KAPİTALİZM GEZEGENİMİZİ BİR FELAKETE SÜRÜKLÜYOR

Entelektüel yozlaşmada kriz

  1. yüzyılda dünya, entelektüel enflasyonu yaşayan ama gerçek aydından yoksun bir çağ haline geldi. Aydın kimliğinin içi boşaltıldı; yerini yalnızca kendini entelektüel olarak sunan, ama egemen ideolojinin yeniden üreticisi olan figürler aldı. Bu sahte entelektüel iklim, toplumsal sorunların çözülmeden kalmasına ve zamanla büyüyerek sistemsel bir krize dönüşmesine neden oldu. Bilinç körleşti; suskunluk, teslimiyet ve bireyci konfor arayışı tüm ufku işgal etti.

Egemen ideoloji artık sadece kapitalist değil, aynı zamanda faşizan karakterler taşıyor. Bu ideoloji, insanı korkak, bencil ve etkisiz bir varlığa dönüştürüyor. Böyle bir dünyada, sistemle barışık küçük isyanlar sadece kendini avutma biçimidir. Kapitalizmin kapsamı genişledikçe, ona karşı direniş ise daralıyor. Çünkü direnenler örgütsüz ve dağınık.

Kapitalist kriz ve yaklaşan kıtlığın reçetesi

Kapitalizm, kendi krizini örtbas etmeye çalışıyor ama özellikle merkez ülkelerde bile artık bu çaba başarısız oluyor. Tarımın çökmesi, su kaynaklarının tükenmesi, atmosferin bozulması sadece ekolojik değil, aynı zamanda toplumsal bir yıkıma dönüşüyor.

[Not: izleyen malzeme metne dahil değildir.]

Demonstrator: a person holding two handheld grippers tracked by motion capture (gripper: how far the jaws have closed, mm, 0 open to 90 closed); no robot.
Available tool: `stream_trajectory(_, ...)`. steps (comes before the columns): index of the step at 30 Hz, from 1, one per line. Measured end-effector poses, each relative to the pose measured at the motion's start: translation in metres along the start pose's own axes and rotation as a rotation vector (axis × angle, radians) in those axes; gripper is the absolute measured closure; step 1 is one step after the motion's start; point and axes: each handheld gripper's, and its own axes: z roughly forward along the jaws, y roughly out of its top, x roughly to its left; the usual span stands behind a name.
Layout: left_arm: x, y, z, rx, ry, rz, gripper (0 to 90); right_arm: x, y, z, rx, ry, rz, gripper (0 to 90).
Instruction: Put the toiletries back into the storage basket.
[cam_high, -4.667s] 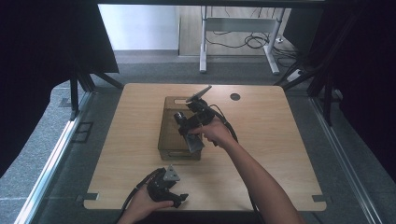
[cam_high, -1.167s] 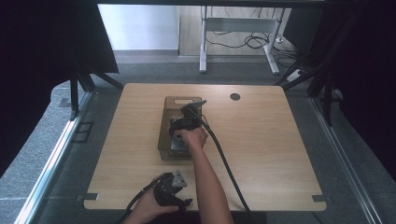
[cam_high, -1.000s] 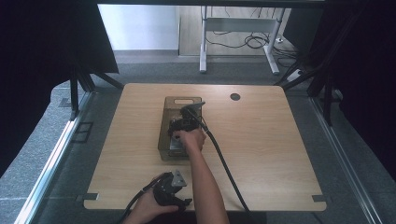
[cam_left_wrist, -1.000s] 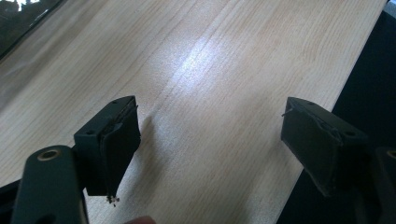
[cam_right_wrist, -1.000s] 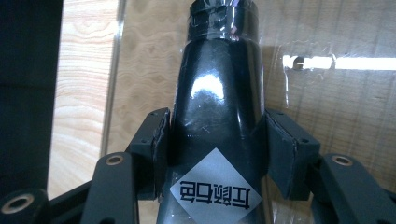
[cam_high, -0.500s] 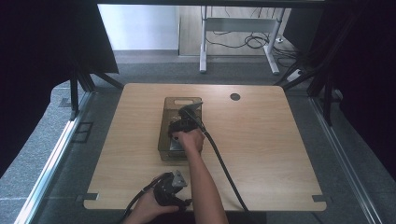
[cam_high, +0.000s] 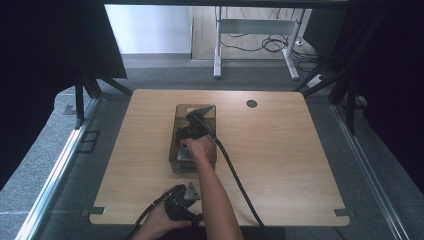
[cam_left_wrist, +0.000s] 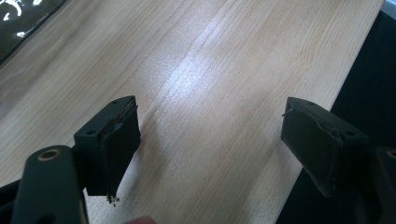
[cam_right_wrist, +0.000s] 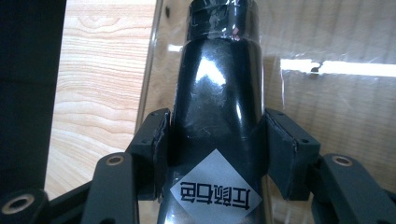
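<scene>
A glossy black bottle (cam_right_wrist: 219, 84) with a white diamond label sits between the jaws of my right gripper (cam_right_wrist: 217, 144), and both pads press on its sides. In the high view the right gripper (cam_high: 192, 132) holds the bottle (cam_high: 200, 113) low over a clear plastic box (cam_high: 175, 146) at the table's middle. The box's clear wall (cam_right_wrist: 327, 93) lies right behind the bottle. My left gripper (cam_left_wrist: 210, 135) is open with nothing between its jaws. It is held just above the wood near the table's front edge (cam_high: 182, 196).
The wooden table (cam_high: 290, 160) has a small round hole (cam_high: 251, 103) at its far right. The right gripper's cable (cam_high: 240, 185) trails across the wood toward the front edge. Black curtains and frame legs flank the table. A dark clear corner (cam_left_wrist: 18, 23) shows beyond the left jaws.
Since the earliest frame my right hand has come down and left with the bottle, from above the box into it. Over the last second nothing visibly moved.
</scene>
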Motion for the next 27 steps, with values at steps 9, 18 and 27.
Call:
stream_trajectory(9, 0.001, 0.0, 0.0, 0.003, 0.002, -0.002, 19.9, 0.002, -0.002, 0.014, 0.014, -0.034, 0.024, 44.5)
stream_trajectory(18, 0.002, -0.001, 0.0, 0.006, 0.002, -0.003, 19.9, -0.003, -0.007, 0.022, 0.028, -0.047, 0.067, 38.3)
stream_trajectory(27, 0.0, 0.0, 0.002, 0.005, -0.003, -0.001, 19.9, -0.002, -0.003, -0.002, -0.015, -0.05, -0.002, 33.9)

Kıtlık artık olasılık değil, yaklaşan bir gerçek.

Gıda, su ve temiz hava gibi yaşamsal kaynaklar üzerindeki kontrol, sermaye sınıfının elinde. Kapitalist sınıfın çıkarı için sürdürülen bu talan, insanlığı büyük bir felakete doğru sürüklüyor. Artık Tanrı’dan değil, insanın bilinçli örgütlülüğünden medet ummak gerekiyor. Bu gezegen bizim tek yuvamız. Gemi alabora olmak üzere ve hâlâ zaman varken harekete geçmek zorundayız.

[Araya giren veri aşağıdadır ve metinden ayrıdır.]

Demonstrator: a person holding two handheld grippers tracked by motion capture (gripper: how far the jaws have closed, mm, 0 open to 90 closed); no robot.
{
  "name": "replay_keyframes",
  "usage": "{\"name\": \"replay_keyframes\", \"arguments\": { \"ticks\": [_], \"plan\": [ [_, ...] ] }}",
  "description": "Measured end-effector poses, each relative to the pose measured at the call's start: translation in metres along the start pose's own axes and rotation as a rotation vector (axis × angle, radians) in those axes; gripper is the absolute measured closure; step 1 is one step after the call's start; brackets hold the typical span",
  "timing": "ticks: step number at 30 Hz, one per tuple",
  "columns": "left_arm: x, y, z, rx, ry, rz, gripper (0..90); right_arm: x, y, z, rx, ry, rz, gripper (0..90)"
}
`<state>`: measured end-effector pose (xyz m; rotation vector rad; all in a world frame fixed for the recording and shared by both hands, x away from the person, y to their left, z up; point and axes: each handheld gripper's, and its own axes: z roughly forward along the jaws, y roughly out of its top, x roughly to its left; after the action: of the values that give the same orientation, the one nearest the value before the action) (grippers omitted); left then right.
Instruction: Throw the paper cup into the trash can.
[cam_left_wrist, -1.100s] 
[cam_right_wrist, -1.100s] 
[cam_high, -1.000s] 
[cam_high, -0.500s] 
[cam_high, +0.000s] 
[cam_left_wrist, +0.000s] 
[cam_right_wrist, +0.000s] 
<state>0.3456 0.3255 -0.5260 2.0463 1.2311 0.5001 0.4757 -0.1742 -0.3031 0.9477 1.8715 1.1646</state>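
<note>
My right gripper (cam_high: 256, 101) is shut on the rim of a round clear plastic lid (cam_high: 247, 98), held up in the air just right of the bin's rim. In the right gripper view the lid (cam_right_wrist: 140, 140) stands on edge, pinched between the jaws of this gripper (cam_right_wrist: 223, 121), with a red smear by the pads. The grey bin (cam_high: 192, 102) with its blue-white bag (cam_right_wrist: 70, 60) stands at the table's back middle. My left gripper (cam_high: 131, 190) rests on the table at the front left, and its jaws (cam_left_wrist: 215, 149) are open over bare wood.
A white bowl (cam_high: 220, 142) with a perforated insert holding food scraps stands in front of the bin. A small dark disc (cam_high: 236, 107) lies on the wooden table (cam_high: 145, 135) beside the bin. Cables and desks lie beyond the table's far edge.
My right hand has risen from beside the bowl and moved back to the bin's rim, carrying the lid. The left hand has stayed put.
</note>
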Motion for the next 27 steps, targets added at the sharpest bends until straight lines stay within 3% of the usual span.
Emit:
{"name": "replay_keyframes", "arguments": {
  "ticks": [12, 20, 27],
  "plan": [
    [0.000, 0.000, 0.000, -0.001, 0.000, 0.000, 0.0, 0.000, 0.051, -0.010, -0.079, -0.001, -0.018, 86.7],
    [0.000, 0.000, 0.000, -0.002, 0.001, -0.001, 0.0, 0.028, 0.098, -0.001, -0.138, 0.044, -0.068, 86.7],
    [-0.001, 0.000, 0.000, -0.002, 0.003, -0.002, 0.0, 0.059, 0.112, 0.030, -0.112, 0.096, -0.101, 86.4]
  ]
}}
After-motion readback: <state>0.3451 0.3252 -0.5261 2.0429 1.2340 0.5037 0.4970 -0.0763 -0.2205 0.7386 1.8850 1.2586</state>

Ekolojik felaket sınırları zorluyor

Dünyamız doğal bir cennet olabilir, ancak kapitalist sistem bu cenneti cehenneme dönüştürüyor. Su savaşları artık kurgusal değil; pratik olarak kapıda. Tarım politikaları felç edilmiş, doğanın bağrına kurulan madenler ve inşaat projeleri ile tüm ekosistem altüst edilmiş durumda. Yeraltı sularının çekilmesi, kuruyan ırmaklar, yanmaya başlayan ormanlar sadece doğanın değil, insanlığın da sonuna işaret ediyor.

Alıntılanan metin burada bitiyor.